:: Information shown ::
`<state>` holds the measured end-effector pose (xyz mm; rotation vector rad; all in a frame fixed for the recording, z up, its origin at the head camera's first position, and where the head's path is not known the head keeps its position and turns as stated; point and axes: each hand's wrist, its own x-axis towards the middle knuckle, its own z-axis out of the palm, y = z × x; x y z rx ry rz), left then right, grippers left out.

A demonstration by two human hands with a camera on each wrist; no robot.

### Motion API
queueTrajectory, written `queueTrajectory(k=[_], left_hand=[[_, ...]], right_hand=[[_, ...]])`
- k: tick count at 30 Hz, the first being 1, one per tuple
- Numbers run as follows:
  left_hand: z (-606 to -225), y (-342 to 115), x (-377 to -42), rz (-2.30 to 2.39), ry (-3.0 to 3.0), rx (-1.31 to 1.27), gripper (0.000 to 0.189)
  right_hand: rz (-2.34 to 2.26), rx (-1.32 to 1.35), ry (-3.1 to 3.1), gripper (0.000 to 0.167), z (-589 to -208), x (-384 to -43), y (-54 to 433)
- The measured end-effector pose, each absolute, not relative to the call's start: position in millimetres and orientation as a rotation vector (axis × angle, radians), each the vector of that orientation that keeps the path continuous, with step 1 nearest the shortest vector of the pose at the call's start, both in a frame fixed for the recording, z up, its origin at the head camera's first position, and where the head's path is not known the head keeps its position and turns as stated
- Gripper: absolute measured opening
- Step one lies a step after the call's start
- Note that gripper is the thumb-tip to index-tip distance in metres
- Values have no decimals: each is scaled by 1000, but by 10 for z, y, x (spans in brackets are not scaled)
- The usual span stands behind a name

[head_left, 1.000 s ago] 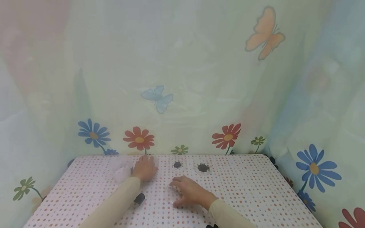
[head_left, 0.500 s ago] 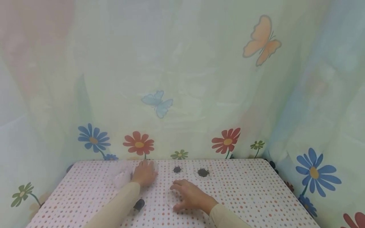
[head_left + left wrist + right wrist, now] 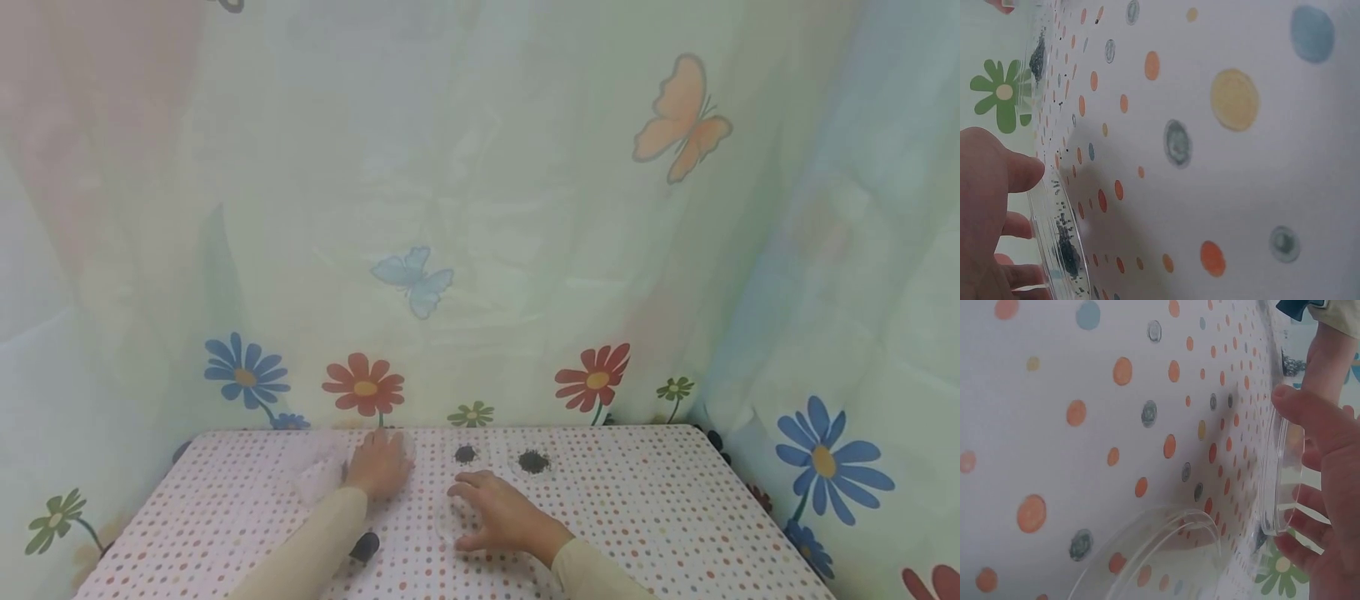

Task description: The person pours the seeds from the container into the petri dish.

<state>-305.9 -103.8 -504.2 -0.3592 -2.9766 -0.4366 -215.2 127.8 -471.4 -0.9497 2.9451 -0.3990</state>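
Observation:
At the table's back left, my left hand holds a clear petri dish with dark granules in it. The left wrist view shows the thumb on its rim and the fingers round the far side. Nearer the middle, my right hand spans another clear petri dish, thumb at one edge and fingertips at the other. No granules show in that one. Two more dishes stand behind the right hand, one with a small dark granule pile and one with a larger pile.
Left of the left hand lies a crumpled clear plastic bag. A black object sits beside the left forearm. Another clear round dish or lid lies close to the right wrist. A flowered curtain closes off the table's back.
The head view has tilted up a little, so the table sits lower in it. Both hands keep their places at the dishes, with barely any finger movement.

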Motion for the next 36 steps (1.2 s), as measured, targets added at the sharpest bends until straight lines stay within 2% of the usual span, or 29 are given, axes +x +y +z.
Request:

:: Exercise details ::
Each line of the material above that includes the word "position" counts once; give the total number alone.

:: Answer section ::
2